🤖 AI Summary
Students with mathematics anxiety often struggle to comprehend higher-order mathematical problems, hindering conceptual understanding and metacognitive development. Method: We propose MEGA—a novel LLM-based pedagogical intervention framework integrating Socratic questioning, chain-of-thought (CoT) reasoning, lightweight gamification, and real-time formative feedback—designed to foster active engagement rather than passive exposition or standard CoT. Unlike conventional approaches, MEGA employs guided inquiry to stimulate self-directed reasoning, coupled with progress visualization and immediate feedback to close the learning loop. Contribution/Results: Experiments using GPT-4o and Claude 3.5 Sonnet on the MATH benchmark show that 47.5% of students rated MEGA’s explanations for challenging problems as substantially superior to standard CoT (26.67%). This validates MEGA’s efficacy in enhancing complex problem representation and metacognitive regulation.

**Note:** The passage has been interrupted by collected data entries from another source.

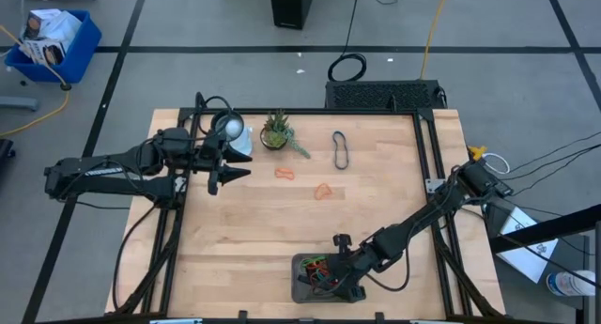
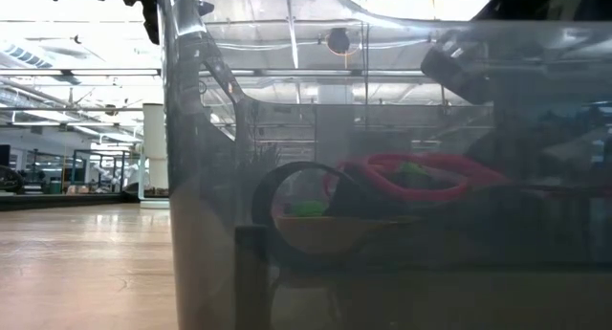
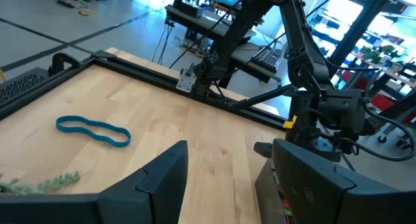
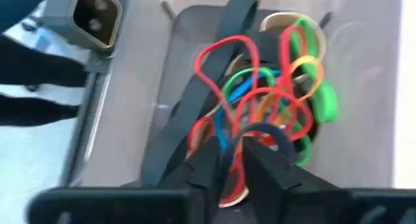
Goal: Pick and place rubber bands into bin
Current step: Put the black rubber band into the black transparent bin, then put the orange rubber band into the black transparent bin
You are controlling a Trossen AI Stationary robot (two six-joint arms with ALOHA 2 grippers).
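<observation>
Wood table (image 1: 244,230), no legible text; R gripper (image 4: 237,160) narrowly parted over bin (image 1: 302,288) rubber bands (image 4: 260,100); L gripper (image 1: 235,174) wide apart, idle.

You see a dark grey bin (image 1: 302,288) at six o'clock on the pale wood table (image 1: 235,249), full of red, orange, green, blue and black rubber bands (image 4: 260,100). Two orange bands (image 1: 285,174) lie near centre. A dark blue band (image 1: 341,149) sits toward one o'clock, beside a green plant (image 1: 277,131).
</observation>
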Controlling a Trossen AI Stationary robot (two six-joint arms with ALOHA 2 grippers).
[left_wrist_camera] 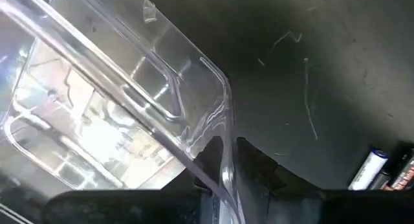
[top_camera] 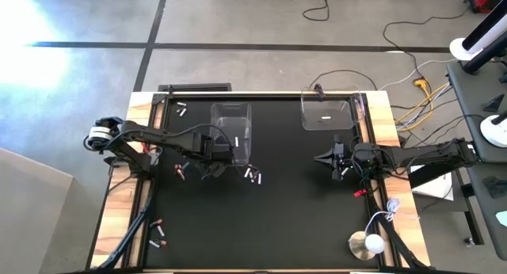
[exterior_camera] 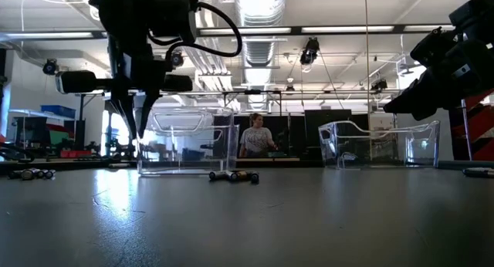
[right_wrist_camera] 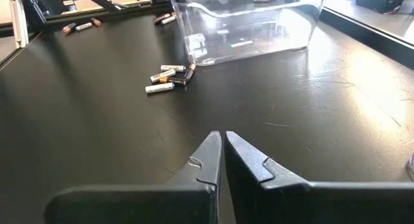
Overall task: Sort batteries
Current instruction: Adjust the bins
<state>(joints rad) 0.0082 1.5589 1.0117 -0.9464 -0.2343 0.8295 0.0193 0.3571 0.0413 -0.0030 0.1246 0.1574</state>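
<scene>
Left gripper (top_camera: 212,150) pinches bin (top_camera: 231,131) wall; keep grip low, slide gently. Right gripper (right_wrist_camera: 223,153) closed, empty, near table's right edge.

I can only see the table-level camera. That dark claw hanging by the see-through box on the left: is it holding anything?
Observer: Yes. Its wrist camera shows the left gripper closed on the clear bin, one finger on each side of the wall.
Operator: Is anything inside the box?
Observer: From overhead, one white battery lies in it.
Operator: And the other claw?
Observer: The right gripper is shut on nothing and points toward the loose batteries.
</scene>
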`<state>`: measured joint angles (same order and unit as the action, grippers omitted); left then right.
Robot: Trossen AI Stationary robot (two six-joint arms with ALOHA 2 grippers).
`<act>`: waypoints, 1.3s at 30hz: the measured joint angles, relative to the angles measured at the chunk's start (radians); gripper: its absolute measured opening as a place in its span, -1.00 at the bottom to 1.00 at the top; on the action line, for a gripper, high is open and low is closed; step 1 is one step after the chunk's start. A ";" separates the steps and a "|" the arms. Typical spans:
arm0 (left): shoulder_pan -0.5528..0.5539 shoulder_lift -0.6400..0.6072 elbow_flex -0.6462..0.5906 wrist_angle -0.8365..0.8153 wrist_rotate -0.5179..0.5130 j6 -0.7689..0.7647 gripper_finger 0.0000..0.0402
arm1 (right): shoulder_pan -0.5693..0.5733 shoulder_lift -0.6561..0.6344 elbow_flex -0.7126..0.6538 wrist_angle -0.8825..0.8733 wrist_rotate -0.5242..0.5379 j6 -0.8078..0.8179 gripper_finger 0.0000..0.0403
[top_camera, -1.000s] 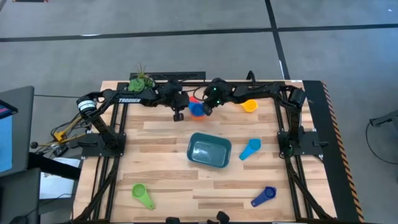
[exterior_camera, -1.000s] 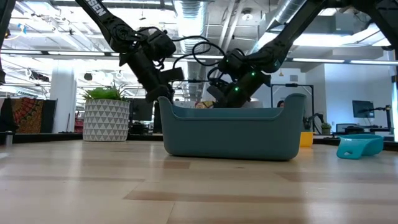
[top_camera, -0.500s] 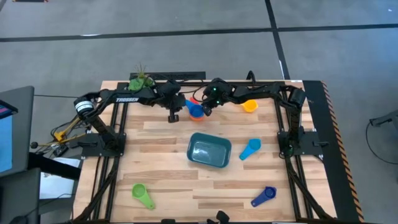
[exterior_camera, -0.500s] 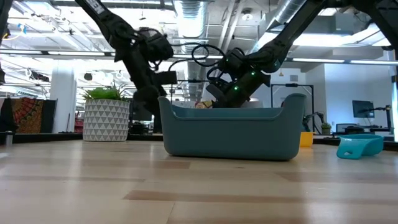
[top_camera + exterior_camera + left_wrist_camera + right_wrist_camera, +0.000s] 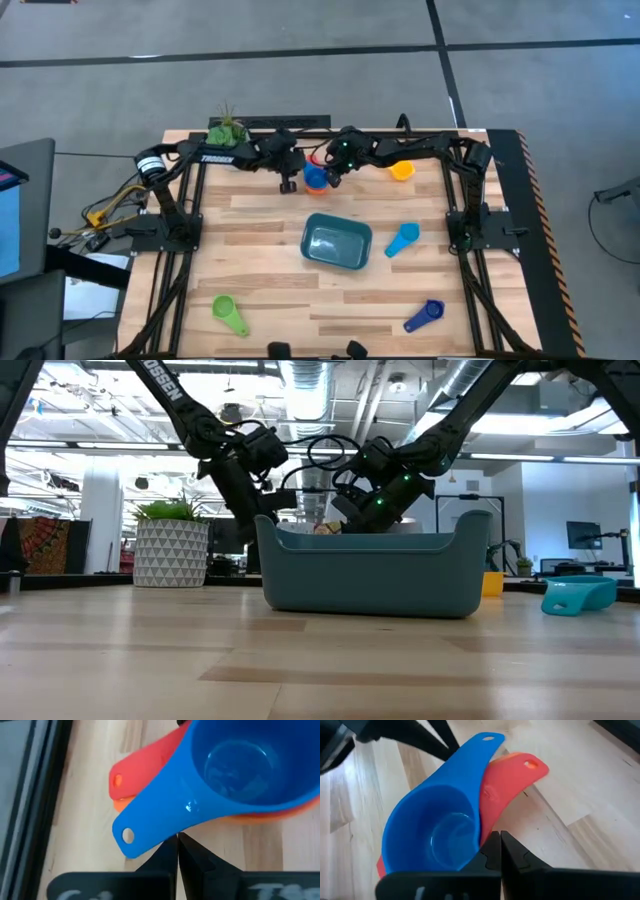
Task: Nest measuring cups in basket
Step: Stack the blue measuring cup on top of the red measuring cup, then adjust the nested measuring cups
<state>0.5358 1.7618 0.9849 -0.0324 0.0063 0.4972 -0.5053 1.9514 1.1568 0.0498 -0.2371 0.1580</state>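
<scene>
Cups sit stacked at the far middle of the table [image 5: 260,260]: a blue measuring cup [image 5: 235,770] nested on a red cup [image 5: 512,780], with an orange one [image 5: 121,805] peeking out beneath. My left gripper [image 5: 177,851] hangs just beside the blue handle, fingers pressed together on nothing. My right gripper [image 5: 496,851] is at the stack's other side, fingers also closed, empty, their tips against the red cup's edge. The teal basket [image 5: 337,243] stands empty near the table's centre, apart from the stack. A yellow cup [image 5: 401,170], light blue cup [image 5: 401,240], dark blue cup [image 5: 424,316] and green cup [image 5: 229,313] lie scattered around.
</scene>
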 joint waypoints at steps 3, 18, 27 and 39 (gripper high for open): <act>0.000 -0.001 0.029 -0.006 -0.005 0.014 -0.99 | 0.002 0.000 0.000 0.000 0.000 -0.009 -0.96; 0.000 -0.001 0.085 0.000 0.034 -0.014 -0.99 | 0.008 0.000 0.000 0.017 0.000 -0.033 -0.96; 0.000 -0.001 0.085 -0.234 -0.042 -0.073 -1.00 | 0.013 -0.040 0.000 -0.041 0.091 -0.017 -0.96; -0.071 -0.002 -0.062 -0.042 0.073 -0.237 -1.00 | 0.092 -0.385 -0.165 -0.209 0.255 -0.021 -0.96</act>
<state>0.4643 1.7599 0.9230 -0.0740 0.0790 0.2605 -0.4130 1.5666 0.9917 -0.1596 0.0174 0.1374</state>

MEGA establishes a scalable, empirically evaluable paradigm for leveraging LLMs to support active, anxiety-mitigated mathematics learning.
📝 Abstract
This paper presents an intervention study on the effects of the combined methods of (1) the Socratic method, (2) Chain of Thought (CoT) reasoning, (3) simplified gamification and (4) formative feedback on university students' Maths learning driven by large language models (LLMs). We call our approach Mathematics Explanations through Games by AI LLMs (MEGA). Some students struggle with Maths and as a result avoid Math-related discipline or subjects despite the importance of Maths across many fields, including signal processing. Oftentimes, students' Maths difficulties stem from suboptimal pedagogy. We compared the MEGA method to the traditional step-by-step (CoT) method to ascertain which is better by using a within-group design after randomly assigning questions for the participants, who are university students. Samples (n=60) were randomly drawn from each of the two test sets of the Grade School Math 8K (GSM8K) and Mathematics Aptitude Test of Heuristics (MATH) datasets, based on the error margin of 11%, the confidence level of 90%, and a manageable number of samples for the student evaluators. These samples were used to evaluate two capable LLMs at length (Generative Pretrained Transformer 4o (GPT4o) and Claude 3.5 Sonnet) out of the initial six that were tested for capability. The results showed that students agree in more instances that the MEGA method is experienced as better for learning for both datasets. It is even much better than the CoT (47.5% compared to 26.67%) in the more difficult MATH dataset, indicating that MEGA is better at explaining difficult Maths problems.